Menghadapi kondisi tersebut, pemerintah jelasnya sudah bekerja keras untuk mengantisipasi terjadinya krisis pangan akibat perubahan iklim dan instabilitas geopolitik global. Pemerintah berupaya mendiversifikasi pangan, mengoptimalkan pupuk bersubsidi agar tepat sasaran, hingga kebijakan politik anggaran untuk ektensifikasi lahan-lahan pertanian.

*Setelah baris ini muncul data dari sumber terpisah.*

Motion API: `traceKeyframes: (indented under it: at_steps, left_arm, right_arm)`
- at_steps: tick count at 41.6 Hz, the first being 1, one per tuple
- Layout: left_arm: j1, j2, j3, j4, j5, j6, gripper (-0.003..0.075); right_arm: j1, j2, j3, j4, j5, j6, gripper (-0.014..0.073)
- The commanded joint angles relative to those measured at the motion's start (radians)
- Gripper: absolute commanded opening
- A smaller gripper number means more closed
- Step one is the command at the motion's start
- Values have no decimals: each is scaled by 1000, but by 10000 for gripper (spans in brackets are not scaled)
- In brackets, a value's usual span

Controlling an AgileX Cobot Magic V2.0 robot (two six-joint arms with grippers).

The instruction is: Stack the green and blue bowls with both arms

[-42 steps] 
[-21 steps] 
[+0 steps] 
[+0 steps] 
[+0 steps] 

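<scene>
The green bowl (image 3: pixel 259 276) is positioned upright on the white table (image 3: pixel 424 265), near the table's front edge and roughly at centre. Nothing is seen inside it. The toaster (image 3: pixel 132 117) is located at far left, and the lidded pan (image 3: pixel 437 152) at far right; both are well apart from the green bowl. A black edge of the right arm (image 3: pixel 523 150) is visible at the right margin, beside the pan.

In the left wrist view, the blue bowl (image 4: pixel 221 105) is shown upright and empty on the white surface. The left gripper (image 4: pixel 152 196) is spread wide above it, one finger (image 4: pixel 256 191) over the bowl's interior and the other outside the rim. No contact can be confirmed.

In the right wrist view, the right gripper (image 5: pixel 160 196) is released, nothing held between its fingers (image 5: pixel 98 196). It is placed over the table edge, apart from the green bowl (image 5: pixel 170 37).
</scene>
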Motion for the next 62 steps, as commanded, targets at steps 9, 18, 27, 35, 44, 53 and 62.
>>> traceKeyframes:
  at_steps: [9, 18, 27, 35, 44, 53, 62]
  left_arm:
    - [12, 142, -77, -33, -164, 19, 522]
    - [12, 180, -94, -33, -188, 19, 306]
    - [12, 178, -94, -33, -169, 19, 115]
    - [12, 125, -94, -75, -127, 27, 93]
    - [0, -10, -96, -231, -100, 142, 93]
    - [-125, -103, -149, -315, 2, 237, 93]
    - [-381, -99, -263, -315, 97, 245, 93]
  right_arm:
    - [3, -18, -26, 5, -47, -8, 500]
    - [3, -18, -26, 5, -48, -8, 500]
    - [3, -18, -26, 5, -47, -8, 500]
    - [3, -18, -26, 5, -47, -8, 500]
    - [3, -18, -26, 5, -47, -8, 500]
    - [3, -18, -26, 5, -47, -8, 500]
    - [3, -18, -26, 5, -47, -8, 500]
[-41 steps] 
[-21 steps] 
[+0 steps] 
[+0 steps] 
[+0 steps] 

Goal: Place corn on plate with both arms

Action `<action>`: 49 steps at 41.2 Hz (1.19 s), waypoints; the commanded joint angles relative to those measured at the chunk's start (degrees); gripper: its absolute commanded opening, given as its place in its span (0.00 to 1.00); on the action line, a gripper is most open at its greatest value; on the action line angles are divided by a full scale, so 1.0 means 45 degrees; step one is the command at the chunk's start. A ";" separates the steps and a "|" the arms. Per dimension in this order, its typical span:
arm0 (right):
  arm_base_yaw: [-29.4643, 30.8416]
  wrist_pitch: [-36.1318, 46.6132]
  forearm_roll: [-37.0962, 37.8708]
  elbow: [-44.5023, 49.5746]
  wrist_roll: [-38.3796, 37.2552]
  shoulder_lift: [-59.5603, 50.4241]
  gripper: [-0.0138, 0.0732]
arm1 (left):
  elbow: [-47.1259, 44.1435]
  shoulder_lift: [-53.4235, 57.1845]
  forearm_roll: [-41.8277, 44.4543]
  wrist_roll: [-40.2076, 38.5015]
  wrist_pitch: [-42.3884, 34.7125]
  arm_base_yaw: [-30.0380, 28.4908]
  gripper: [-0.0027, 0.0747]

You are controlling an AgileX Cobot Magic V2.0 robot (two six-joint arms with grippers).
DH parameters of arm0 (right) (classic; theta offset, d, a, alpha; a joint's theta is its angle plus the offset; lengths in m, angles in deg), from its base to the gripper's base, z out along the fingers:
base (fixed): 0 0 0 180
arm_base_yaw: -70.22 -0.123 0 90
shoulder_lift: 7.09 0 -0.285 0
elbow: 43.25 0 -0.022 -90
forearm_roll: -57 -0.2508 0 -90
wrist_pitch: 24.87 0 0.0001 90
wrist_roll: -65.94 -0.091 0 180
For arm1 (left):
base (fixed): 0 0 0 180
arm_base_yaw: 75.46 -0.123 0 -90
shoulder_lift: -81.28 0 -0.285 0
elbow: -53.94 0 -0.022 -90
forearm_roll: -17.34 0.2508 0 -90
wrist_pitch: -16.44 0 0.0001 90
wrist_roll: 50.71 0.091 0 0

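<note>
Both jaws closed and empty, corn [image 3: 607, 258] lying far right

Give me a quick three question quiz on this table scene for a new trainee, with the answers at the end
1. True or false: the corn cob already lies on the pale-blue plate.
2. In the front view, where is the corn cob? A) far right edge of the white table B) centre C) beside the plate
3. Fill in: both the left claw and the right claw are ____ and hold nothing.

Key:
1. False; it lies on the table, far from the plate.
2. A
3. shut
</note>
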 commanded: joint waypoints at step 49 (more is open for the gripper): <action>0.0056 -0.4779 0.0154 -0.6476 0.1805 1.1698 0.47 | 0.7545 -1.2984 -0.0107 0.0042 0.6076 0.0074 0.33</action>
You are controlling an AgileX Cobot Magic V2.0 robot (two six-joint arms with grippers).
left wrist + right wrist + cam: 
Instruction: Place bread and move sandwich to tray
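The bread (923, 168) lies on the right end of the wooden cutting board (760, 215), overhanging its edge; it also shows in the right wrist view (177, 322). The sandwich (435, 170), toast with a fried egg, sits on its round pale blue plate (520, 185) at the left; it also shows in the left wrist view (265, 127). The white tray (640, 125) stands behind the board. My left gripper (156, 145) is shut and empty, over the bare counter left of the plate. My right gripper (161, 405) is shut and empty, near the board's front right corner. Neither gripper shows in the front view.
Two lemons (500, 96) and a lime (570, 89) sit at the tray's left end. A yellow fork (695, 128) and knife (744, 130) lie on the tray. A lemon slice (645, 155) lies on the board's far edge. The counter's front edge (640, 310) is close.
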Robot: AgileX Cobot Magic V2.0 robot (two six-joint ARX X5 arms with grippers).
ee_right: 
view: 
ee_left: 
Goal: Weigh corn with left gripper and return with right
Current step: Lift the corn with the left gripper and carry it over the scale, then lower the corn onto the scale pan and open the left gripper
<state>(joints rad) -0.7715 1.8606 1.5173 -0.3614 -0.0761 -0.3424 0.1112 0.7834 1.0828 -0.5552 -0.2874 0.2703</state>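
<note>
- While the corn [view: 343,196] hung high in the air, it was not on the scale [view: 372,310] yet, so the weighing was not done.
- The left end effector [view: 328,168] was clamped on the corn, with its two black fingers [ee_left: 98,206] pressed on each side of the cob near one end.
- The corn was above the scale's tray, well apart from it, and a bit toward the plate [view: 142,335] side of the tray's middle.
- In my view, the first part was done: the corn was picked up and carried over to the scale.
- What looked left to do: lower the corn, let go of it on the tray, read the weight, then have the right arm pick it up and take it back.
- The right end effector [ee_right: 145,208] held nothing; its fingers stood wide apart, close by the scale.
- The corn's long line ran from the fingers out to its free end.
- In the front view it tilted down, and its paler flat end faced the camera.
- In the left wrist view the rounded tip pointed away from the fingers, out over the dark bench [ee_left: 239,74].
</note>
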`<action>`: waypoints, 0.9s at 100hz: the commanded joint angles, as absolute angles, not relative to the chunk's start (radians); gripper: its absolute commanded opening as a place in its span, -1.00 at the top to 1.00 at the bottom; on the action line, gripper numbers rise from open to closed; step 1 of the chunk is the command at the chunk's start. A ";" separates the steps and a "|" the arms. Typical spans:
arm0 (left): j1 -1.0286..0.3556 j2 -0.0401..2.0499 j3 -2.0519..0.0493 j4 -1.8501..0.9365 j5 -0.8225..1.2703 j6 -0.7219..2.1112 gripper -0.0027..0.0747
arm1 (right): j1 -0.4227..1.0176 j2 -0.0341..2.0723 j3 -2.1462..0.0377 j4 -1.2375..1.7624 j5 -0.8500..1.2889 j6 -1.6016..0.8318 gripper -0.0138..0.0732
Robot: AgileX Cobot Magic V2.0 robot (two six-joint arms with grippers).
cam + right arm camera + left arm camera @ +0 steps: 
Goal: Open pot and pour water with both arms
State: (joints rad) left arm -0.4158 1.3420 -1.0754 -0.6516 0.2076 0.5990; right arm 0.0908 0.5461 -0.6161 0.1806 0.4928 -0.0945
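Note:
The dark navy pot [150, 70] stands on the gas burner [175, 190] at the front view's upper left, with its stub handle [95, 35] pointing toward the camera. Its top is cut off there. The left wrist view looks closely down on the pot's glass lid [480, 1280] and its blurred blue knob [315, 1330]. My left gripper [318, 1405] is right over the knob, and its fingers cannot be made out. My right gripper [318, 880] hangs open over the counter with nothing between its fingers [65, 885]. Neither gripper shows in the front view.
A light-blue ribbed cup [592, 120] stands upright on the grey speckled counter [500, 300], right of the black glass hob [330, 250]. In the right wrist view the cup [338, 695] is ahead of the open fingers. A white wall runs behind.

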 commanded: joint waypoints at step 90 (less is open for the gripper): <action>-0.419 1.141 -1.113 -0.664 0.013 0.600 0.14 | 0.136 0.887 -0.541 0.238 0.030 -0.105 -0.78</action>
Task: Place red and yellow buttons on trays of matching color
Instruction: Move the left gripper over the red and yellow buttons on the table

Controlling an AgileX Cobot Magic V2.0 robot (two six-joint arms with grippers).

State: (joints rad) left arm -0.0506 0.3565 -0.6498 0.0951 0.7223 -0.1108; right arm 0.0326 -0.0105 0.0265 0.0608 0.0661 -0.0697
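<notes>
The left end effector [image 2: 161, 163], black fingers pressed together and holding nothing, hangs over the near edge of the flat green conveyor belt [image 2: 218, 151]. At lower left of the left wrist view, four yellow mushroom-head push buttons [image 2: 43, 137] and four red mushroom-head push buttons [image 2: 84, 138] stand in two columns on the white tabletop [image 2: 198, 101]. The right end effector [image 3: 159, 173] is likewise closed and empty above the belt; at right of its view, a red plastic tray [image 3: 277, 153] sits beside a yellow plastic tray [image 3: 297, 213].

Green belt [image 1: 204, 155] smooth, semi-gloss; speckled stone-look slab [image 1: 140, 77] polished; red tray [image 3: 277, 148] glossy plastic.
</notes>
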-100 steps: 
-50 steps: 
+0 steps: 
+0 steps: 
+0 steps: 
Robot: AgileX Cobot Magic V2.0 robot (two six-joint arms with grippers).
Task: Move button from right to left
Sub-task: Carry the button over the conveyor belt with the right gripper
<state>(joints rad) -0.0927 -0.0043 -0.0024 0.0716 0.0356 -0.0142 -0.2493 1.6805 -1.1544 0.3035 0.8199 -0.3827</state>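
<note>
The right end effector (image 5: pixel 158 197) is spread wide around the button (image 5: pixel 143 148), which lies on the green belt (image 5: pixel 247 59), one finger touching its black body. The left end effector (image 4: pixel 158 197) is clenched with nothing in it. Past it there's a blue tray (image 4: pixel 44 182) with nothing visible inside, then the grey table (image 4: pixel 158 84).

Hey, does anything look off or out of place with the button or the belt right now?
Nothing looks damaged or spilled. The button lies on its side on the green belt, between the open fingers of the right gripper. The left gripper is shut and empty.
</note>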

"Untuk diversifikasi pangan, saya sudah mengawali menanam sorgum di Nusa Tenggara Timur, dan ternyata dalam kondisi yang kering, sorgum bisa tumbuh dengan subur. Nah, kita perlu mencari alternatif-alternatif pangan baru untuk menggantikan beras," katanya.

Pada kesempatan itu, Moeldoko juga banyak mendengar dan menampung aspirasi pemangku kepentingan lainnya terkait upaya peningkatan produktivitas pangan. Upaya-upaya itu antara lain kemudahan perizinan pengembangan varietas benih baru, penyelesaian konflik lahan-lahan pertanian dan perkebunan, serta optimalisasi Koperasi Unit Desa (KUD) untuk mengatasi permainan tengkulak.

"Kami harap pemerintah melestarikan KUD demi mencapai kesejahteraan petani. Selama ini, petani lebih banyak menjual hasil tanam ke tengkulak meski harga rendah," kata Nanang Bona, petani asal Yogyakarta.